If you have an ID, a date, or a store, the value of the count containing the serial number is as follows:
df=pd.DataFrame({'ID': [1,1,2,2,2,3,3,3,4,4,4],
Day: ['4/3', '4/5', '4/1', '4/1', '5/30', '5/5', '5/5', '5/5', '6/7', '5/3', '5/3', '6/7', '5/3', '6/7',
'Store': ['A', 'B', 'A', 'C', 'B', 'B', 'B', 'C', 'D', 'A', 'A',
'Count': ['1', '2', '1', '2', '2', '2', '2', '3', '1', '2', '2', '3']})

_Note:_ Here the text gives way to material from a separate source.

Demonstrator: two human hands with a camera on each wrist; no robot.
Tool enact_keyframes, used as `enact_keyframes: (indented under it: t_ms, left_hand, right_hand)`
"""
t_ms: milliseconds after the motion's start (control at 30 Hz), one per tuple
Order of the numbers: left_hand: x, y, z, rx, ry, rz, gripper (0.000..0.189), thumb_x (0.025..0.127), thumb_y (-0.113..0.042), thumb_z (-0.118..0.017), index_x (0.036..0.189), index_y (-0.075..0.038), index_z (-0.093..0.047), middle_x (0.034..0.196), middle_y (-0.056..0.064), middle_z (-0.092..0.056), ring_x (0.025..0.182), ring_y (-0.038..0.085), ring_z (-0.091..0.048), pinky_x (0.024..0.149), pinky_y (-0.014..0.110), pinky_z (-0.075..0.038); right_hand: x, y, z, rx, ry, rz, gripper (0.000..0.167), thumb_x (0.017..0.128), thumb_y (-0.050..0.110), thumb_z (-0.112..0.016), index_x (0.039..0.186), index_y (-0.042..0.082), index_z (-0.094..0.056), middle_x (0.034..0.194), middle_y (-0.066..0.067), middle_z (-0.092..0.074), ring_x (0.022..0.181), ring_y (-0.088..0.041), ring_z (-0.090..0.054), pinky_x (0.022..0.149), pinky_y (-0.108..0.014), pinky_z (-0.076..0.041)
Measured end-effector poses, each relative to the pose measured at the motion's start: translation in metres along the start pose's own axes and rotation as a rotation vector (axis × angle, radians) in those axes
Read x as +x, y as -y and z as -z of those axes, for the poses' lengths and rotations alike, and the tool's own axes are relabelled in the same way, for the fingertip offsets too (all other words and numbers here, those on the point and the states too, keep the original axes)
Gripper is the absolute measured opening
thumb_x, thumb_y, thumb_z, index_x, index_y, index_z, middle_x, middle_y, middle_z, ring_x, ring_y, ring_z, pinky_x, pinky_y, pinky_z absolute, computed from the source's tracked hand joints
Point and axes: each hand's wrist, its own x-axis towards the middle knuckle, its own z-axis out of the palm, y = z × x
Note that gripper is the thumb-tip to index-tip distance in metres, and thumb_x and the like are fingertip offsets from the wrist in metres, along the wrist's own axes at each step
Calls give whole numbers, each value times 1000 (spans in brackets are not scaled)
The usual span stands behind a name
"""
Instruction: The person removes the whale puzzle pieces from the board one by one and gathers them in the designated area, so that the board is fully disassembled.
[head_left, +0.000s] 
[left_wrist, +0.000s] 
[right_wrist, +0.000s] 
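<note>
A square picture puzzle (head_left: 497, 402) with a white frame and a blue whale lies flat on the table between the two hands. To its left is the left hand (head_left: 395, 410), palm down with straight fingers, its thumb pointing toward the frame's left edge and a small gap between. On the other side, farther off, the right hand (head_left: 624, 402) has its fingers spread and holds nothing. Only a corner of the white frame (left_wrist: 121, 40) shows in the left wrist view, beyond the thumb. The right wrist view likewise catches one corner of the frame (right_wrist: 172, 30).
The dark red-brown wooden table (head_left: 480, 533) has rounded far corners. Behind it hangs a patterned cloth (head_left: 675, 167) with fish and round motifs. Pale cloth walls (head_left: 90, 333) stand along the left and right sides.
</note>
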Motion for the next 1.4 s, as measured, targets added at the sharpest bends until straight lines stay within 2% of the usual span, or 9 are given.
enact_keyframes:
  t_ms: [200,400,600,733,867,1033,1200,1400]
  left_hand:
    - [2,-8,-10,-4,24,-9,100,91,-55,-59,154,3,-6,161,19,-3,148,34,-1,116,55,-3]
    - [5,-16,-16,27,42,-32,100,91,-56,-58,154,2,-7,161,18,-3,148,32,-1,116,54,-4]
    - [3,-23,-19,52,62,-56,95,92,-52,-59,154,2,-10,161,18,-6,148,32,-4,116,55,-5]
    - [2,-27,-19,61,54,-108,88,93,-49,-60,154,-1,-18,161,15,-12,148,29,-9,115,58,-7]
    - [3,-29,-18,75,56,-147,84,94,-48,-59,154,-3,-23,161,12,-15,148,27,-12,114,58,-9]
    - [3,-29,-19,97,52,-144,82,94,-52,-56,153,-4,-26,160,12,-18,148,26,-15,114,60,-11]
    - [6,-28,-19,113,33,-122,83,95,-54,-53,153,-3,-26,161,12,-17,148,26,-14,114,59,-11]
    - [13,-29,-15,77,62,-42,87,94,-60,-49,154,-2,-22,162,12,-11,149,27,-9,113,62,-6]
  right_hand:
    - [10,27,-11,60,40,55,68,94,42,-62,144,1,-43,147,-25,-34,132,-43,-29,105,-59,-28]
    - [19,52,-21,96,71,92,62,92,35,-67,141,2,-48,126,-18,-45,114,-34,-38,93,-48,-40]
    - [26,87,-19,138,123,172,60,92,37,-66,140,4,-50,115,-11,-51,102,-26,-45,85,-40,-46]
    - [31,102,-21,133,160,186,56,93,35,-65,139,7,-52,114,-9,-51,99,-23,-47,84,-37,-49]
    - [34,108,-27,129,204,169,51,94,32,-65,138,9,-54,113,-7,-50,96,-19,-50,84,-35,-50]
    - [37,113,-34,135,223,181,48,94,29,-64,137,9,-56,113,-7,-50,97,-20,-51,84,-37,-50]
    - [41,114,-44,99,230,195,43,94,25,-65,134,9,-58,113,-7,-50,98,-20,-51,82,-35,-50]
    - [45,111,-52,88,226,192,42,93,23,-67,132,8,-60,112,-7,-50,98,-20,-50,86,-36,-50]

I would appreciate it if you could give me advice if you know.
python pandas
Summarize using the DataFrame.groupby
method and then number using group.group_info
.
The prerequisite is that the target data frames are sorted by ID, sorted by day within the same ID, sorted by store in the same ID, and sorted by store in the same ID, day, and store.Otherwise, you will get the wrong result.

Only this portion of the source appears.